China criticized the United States after the Department of Justice indicted two Chinese nationals and accused them of cyber crime. A spokeswoman for the Chinese government called the move "quite arrogant and selfish" and accused the U.S. of "fabricating facts."
On Thursday, the Department of Justice unsealed an indictment against Chinese nationals Zhu Hua and Zhang Shilong. The two men were charged with "conspiracy to commit computer intrusions, conspiracy to commit wire fraud, and aggravated identity theft."
In addition to stealing intellectual property from American companies, Zhu and Zhang, as well as the APT10 hacking group they were a part of, stand accused of accessing the personal information of more than 100,000 Navy personnel. The DOJ said that Zhu and Zhang "acted in association with the Chinese Ministry of State Security's Tianjin State Security Bureau."
"China will find it difficult to pretend that it is not responsible for this action," Deputy Attorney General Rod Rosenstein said during a news conference announcing the indictments. Rosenstein said that Zhu and Zhang "were part of a group that hacked computers in at least a dozen countries and gave China's intelligence service access to sensitive business information."

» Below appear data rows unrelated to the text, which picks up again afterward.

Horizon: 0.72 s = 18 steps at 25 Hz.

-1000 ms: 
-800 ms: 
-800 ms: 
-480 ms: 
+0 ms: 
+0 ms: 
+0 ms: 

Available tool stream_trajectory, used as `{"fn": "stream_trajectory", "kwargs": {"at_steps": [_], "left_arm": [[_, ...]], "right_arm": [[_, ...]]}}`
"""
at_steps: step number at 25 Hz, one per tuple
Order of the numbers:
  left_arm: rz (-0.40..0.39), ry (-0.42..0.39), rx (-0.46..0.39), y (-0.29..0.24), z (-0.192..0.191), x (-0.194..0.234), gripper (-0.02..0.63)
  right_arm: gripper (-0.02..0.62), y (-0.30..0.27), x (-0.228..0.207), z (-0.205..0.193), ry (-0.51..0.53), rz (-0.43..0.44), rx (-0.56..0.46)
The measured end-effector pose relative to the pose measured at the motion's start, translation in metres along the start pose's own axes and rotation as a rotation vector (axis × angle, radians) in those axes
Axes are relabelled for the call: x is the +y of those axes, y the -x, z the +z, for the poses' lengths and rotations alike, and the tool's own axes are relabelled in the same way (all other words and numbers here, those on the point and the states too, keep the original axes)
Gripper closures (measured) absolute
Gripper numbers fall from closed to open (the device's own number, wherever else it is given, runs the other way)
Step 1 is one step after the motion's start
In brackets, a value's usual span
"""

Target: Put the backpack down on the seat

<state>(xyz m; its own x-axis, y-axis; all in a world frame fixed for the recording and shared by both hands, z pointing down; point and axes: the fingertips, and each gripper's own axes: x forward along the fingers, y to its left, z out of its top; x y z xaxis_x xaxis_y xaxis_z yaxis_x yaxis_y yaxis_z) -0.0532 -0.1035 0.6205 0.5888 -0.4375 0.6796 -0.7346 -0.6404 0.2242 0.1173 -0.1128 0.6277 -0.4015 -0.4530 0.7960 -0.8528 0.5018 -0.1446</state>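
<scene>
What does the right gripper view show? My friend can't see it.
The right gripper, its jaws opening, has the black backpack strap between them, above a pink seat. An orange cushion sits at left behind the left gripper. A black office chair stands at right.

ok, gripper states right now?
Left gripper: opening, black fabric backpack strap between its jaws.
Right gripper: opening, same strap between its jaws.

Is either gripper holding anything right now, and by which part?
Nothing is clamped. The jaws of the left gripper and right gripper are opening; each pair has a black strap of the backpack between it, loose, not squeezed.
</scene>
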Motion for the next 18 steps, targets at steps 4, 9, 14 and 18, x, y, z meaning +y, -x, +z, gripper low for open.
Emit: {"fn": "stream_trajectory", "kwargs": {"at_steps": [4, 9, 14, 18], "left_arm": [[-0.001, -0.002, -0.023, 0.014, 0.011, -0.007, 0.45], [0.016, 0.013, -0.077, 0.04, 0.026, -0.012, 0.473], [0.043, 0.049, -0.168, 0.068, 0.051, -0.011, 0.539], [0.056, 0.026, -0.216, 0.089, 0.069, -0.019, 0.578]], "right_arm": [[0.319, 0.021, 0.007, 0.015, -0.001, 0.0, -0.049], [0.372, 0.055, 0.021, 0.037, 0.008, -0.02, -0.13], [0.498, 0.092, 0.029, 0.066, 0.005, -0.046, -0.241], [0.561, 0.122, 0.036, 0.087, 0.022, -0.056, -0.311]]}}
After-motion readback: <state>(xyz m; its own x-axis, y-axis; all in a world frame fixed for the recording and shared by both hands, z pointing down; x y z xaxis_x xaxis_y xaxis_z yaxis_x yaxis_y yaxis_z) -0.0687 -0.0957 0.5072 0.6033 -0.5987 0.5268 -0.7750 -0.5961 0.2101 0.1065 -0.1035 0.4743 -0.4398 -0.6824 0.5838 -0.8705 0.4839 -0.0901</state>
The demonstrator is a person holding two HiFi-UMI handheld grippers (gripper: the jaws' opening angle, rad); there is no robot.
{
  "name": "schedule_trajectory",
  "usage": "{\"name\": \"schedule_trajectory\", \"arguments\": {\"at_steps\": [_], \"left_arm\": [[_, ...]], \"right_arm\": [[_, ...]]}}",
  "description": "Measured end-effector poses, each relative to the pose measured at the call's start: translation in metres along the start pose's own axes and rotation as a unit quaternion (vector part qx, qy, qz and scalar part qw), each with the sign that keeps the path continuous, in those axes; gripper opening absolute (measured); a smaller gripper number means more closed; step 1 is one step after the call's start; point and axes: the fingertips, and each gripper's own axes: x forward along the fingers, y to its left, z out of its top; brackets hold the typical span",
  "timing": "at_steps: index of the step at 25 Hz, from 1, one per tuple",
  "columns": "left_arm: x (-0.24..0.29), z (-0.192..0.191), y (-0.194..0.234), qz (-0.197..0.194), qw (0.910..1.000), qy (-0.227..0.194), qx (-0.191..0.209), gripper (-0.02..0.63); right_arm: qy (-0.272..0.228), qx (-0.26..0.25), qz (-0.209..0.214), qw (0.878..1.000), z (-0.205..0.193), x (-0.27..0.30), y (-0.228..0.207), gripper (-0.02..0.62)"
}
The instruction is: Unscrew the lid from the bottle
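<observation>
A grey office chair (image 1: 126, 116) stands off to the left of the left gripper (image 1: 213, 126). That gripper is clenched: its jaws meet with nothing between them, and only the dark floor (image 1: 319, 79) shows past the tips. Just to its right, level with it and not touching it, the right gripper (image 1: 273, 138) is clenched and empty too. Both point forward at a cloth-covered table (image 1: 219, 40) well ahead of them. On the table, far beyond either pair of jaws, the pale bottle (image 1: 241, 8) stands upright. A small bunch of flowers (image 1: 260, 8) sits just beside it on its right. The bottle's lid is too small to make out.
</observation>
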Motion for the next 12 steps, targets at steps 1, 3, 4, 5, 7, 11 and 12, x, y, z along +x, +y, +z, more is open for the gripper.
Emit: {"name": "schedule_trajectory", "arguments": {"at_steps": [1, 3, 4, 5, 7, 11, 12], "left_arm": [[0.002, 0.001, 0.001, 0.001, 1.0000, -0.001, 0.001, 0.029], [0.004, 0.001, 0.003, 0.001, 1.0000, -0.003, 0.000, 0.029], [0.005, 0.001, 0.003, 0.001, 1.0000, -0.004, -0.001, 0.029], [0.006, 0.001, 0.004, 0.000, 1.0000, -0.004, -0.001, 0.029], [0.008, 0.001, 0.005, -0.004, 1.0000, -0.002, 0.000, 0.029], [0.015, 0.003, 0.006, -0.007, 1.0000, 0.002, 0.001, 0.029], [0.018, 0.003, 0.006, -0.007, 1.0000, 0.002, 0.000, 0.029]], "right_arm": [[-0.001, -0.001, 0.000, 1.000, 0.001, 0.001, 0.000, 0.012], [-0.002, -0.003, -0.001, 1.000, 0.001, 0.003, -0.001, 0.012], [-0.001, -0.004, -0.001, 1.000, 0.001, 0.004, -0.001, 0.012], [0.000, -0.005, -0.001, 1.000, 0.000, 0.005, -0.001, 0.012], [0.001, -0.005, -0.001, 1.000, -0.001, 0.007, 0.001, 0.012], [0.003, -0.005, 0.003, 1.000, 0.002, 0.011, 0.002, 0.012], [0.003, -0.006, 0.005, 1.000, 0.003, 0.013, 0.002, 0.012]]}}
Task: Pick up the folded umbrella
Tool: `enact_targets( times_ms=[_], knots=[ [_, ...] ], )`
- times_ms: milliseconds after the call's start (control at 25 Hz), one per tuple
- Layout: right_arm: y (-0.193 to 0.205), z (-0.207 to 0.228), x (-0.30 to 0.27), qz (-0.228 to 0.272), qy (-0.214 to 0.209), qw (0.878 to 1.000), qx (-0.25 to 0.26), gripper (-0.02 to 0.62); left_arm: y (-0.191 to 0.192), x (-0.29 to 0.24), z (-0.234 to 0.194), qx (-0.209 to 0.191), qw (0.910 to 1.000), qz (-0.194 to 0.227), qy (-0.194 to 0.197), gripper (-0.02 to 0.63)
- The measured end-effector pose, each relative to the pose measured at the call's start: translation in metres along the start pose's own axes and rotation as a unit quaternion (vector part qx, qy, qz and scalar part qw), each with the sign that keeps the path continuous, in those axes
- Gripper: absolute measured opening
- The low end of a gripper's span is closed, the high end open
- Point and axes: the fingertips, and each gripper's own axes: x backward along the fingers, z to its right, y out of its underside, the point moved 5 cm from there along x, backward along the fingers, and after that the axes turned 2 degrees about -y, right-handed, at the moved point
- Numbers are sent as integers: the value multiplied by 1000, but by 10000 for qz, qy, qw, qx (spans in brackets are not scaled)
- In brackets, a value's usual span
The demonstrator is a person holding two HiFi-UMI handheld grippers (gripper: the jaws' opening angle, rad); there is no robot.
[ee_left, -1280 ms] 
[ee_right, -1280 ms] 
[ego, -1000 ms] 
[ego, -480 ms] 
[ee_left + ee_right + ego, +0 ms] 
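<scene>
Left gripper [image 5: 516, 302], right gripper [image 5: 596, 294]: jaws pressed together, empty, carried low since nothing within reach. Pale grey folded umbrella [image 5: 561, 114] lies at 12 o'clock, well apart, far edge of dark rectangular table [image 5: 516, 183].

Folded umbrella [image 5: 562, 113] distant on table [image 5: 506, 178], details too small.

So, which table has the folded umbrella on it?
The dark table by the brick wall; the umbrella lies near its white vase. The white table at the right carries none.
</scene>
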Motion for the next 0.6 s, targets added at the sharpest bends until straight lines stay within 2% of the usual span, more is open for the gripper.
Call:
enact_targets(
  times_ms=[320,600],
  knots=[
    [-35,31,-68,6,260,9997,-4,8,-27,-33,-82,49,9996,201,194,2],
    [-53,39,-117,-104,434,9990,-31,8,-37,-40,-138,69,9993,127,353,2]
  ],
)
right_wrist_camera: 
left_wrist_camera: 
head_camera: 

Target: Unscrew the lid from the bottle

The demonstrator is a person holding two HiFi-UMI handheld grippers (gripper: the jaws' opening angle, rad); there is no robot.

Neither man has been arrested, and the DOJ noted that they were innocent until proven guilty.
What did the Chinese government say now?
"The U.S. is a world superpower, and it's quite arrogant and selfish," Chinese Foreign Ministry spokeswoman Hua Chunying said during a press briefing Friday. She also insisted that "the Chinese government has never participated in or supported anyone in stealing trade secrets in any way."
Hua accused the United States of "fabricating facts," saying "they believe that a lie repeated a thousand times will become the truth, but I want to tell them that a lie is still a lie even after it has been repeated ten thousand times."